▶ **Exercise description**:
Leaving the pictures aside, transcribe the data below exactly.

┄┄┄┄┄┄┄┄┄┄

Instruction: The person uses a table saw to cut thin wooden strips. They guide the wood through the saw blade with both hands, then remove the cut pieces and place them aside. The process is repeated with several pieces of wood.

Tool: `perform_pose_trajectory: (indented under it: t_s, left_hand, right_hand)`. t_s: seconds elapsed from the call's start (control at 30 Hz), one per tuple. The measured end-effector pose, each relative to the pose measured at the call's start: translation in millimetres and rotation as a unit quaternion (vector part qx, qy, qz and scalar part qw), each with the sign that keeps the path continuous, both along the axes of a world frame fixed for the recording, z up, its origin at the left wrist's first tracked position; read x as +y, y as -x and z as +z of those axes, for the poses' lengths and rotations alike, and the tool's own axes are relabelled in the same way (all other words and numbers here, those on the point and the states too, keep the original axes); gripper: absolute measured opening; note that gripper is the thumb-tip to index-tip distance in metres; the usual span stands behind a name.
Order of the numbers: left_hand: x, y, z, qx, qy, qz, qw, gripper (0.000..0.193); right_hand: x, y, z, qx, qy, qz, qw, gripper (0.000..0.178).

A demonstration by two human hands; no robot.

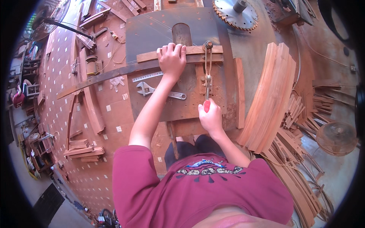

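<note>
Sawdusty workshop, strip at the clamp

Brick-coloured floor (114,102) and stacked planks (270,95) surround a dark metal table (152,34), with a toothed saw blade (235,13) standing just beyond its far right corner. Across the table lies the strip (148,56), set along a long, dark, curved bar (102,77) that runs well out past the left edge.

The person's left hand (172,60) bends over the strip, fingers bunched side by side; how tightly the thumb pinches is hard to tell. The right hand (211,116) is wrapped round the red grip (207,106) of a clamp (208,81), whose bolt end stands over the strip's right end.

Securing or freeing the strip seems to be the step in hand; a single frame cannot settle which. Either way, the next move probably calls for a steady left hand while the right works the lever.

The strip looks reddish brown, narrow and gently bowed. A wrench (161,92) lies nearer the person.
</note>
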State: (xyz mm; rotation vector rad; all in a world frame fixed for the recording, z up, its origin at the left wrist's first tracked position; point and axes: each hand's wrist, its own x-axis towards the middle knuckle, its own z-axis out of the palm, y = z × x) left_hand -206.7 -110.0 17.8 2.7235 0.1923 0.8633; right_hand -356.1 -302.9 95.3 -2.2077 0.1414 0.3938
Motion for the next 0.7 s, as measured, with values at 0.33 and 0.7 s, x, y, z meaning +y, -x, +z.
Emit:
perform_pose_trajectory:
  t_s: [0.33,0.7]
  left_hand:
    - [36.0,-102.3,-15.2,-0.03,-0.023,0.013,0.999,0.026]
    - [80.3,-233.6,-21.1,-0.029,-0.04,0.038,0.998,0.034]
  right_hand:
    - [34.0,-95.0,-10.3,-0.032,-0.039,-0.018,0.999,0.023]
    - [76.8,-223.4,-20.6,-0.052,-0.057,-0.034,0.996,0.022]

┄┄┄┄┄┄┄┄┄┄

▶ **Result**:
Instruction: The person uses a table saw to cut thin wooden strips. They guide the wood through the saw blade with both hands, then remove the cut pieces and place them aside. The process is repeated with several pieces of wood.

Tool: `perform_pose_trajectory: (indented under it: t_s, left_hand, right_hand)`. t_s: seconds elapsed from the call's start (control at 30 Hz), one per tuple. The measured end-effector pose, each relative to the pose measured at the call's start: translation in millimetres and rotation as a unit quaternion (vector part qx, qy, qz and scalar part qw), each with the sign that keeps the path continuous, both along the axes of a world frame fixed for the recording, z up, its origin at the left wrist's first tracked position; read x as +y, y as -x and z as +z of those axes, for the poses' lengths and rotations alike, and the tool's own axes are relabelled in the same way (all other words and numbers here, those on the point and the states too, keep the original axes); gripper: absolute measured opening; note that gripper is the thumb-tip to index-tip distance in metres; the usual span stands behind a name.
Order of the numbers: left_hand: x, y, z, qx, qy, qz, qw, gripper (0.000..0.193); right_hand: x, y, z, qx, qy, qz, qw, gripper (0.000..0.178).

A demonstration by two human hands; no robot.


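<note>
Sawdusty workshop, strip at the clamp

Brick-coloured floor (114,102) and stacked planks (270,95) surround a dark metal table (152,34), with a toothed saw blade (235,13) standing just beyond its far right corner. Across the table lies the strip (148,56), set along a long, dark, curved bar (102,77) that runs well out past the left edge.

The person's left hand (172,60) bends over the strip, fingers bunched side by side; how tightly the thumb pinches is hard to tell. The right hand (211,116) is wrapped round the red grip (207,106) of a clamp (208,81), whose bolt end stands over the strip's right end.

Securing or freeing the strip seems to be the step in hand; a single frame cannot settle which. Either way, the next move probably calls for a steady left hand while the right works the lever.

The strip looks reddish brown, narrow and gently bowed. A wrench (161,92) lies nearer the person.
</note>
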State: (xyz mm; rotation vector rad; all in a world frame fixed for the recording, z up, its origin at the left wrist's first tracked position; point and axes: each hand's wrist, its own x-axis towards the middle knuckle, its own z-axis out of the palm, y = z × x) left_hand -206.7 -110.0 17.8 2.7235 0.1923 0.8633; right_hand -356.1 -302.9 95.3 -2.2077 0.1414 0.3938
Motion for the next 0.7 s, as measured, with values at 0.33 and 0.7 s, x, y, z meaning +y, -x, +z.
Emit:
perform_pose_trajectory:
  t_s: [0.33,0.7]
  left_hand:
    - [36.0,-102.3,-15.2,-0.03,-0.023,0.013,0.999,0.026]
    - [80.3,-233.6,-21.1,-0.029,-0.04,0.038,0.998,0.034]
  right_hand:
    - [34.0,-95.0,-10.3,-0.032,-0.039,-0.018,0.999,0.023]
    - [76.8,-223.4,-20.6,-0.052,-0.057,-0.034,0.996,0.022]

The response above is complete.